Pet Haven has been burying pets for customers since the early 1980s. It was an add-on business to the Green Haven Memorial Gardens, a cemetery that opened in 1966. Both cemeteries are owned and operated by Bronze Stone Group. Pet Haven, by law, has to be a completely separate entity from Green Haven. Animals and humans are not allowed to be buried in the same area.

Planko, who was working for Green Haven at the time Pet Haven was added, said the pet cemetery business started out slow. Today, there are more than 1,500 animals buried in Pet Haven including a monkey, rabbits, turtles, birds and the traditional cats and dogs.

“I like the idea that they [the animals] have a permanent place,” said Jason Bonomo, the Ohio regional sales manager for Bronze Stone Group. “They aren’t in some stranger’s backyard.”

Bonomo said he has two cats buried there because cremation is just not for him.

“For humans or pets, [burial] is important for closure,” Bonomo said. “You know they are somewhere protected.”

Since cremation became more popular, business at Pet Haven has slowed somewhat. The cost of burying a pet professionally depends on size, and if the owner wants the pet to have a specialized pet shell and pet memorial. Pet shells, what the animal is placed in before burial, run anywhere from $90 to $160. An owner can have a bronze or granite memorial for as little as $400. There is also a service cost starting at $340. It is also possible to bury an animal in a community space starting at $150.

By comparison, cremating a pet at Becker Angel’s Rest in Struthers costs $40 to $140 and up based on the size of the animal, according to its Web page.

Although cremation services cost less, Patti Arena still decided to bury her two dogs and three cats in Pet Haven. When Arena lived in New York, she also buried her pets in a cemetery.

“I could have never just left them at the vet,” Arena said. “To me, they are more my children more than my animals.”

Another option, outside of cremation, is the traditional way of burying in the backyard.

To Bonomo, the problem with backyard burial is if a family moves, the animal or animals will stay behind.

The Mahoning County Board of Health has no regulations against backyard burial and a representative said it is up to a community to decide if there should be a law or ordinance against it. There are no ordinances against yard pet burial in Canfield or Youngstown, for example.

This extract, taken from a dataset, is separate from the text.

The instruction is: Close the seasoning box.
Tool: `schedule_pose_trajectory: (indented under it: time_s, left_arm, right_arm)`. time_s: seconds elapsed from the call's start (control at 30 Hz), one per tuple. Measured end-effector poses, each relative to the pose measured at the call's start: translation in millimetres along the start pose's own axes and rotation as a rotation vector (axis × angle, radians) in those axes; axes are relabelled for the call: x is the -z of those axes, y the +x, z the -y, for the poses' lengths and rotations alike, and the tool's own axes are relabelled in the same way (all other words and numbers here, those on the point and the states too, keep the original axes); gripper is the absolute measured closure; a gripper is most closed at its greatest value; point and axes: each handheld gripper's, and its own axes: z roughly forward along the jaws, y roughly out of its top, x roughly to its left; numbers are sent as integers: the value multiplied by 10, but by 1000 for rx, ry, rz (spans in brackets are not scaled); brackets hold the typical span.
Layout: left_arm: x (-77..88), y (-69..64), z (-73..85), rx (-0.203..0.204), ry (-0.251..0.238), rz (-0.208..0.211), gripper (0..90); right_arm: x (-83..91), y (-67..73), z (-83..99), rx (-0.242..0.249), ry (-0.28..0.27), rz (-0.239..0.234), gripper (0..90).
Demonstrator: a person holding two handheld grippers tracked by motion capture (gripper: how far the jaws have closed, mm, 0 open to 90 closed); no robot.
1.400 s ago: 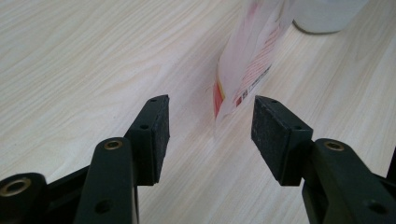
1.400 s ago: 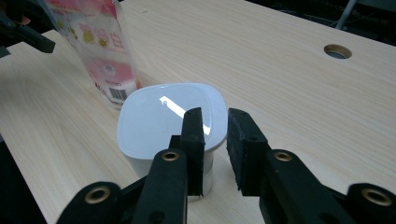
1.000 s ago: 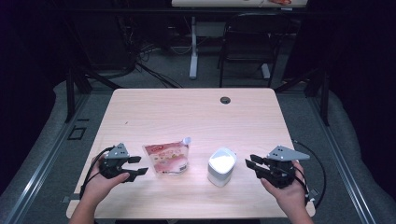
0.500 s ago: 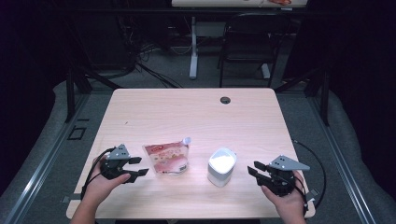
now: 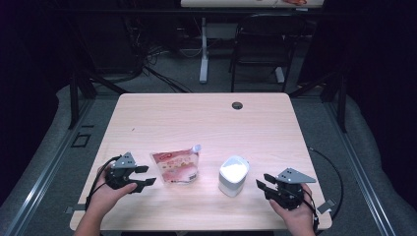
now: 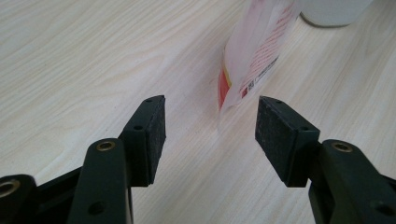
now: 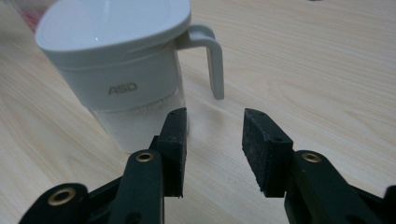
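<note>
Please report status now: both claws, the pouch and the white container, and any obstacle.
Left claw open, pouch just ahead, untouched. Right claw has just been opening, nothing between its jaws, facing white container. Nothing in the way on table.

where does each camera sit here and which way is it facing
High view: fixed above the person's side of the table, looking forward and down; both hands, the left gripper and the right gripper show.
Left gripper view: rides the left gripper, looking along its open jaws at the pink refill pouch.
Right gripper view: rides the right gripper, looking along its jaws, which have just been opening with nothing between them, at the white lidded canister.
Shared: pouch and canister appear in the high view too.
</note>
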Motion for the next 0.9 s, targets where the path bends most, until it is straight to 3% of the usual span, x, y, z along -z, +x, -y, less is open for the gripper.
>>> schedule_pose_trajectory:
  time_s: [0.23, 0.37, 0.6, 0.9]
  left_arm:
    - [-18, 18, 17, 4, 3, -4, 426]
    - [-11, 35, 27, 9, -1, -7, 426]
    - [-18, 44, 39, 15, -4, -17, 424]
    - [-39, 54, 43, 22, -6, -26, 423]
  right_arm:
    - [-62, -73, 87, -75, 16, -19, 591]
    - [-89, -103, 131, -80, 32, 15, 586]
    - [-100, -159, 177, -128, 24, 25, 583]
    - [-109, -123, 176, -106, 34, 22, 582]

Veterinarian Dr. Donald K. Allen, in the business since 1980, said he has seen a move to the use of cremation services rather than professional pet burial, mainly because of the cost factor.

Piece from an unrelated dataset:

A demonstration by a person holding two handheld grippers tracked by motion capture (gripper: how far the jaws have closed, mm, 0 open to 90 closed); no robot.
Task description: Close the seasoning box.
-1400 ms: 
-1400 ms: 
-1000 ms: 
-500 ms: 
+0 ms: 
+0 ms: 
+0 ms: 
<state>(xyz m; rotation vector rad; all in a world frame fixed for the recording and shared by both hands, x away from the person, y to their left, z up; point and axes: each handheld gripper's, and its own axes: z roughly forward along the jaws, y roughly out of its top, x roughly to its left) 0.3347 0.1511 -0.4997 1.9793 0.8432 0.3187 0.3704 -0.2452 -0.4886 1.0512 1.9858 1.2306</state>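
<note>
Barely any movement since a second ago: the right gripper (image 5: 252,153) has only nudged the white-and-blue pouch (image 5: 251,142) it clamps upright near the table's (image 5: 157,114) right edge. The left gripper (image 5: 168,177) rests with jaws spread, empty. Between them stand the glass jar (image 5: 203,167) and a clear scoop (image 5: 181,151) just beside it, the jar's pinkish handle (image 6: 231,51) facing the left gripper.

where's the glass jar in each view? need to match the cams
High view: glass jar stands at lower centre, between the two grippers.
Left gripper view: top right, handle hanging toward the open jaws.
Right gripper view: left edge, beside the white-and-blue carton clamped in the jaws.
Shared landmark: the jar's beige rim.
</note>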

At his office on Market Street in Youngstown, pet owners are offered multiple services for how they would like to put their animal to rest including backyard burial, professional burial or letting the vet take care of the body.

Dr. Allen said all of the animals who are left at the vet are taken to a pet landfill for a mass burial.

“Some people are OK with [the landfill] and some people are not,” Dr. Allen said.

To Dr. Allen, who has cremated his own pets and buried them in the yard, there is nothing wrong with burying a pet in your yard, but cremation has become the most popular way to put a pet at rest.

“It may be easiest and the most appealing,” he said.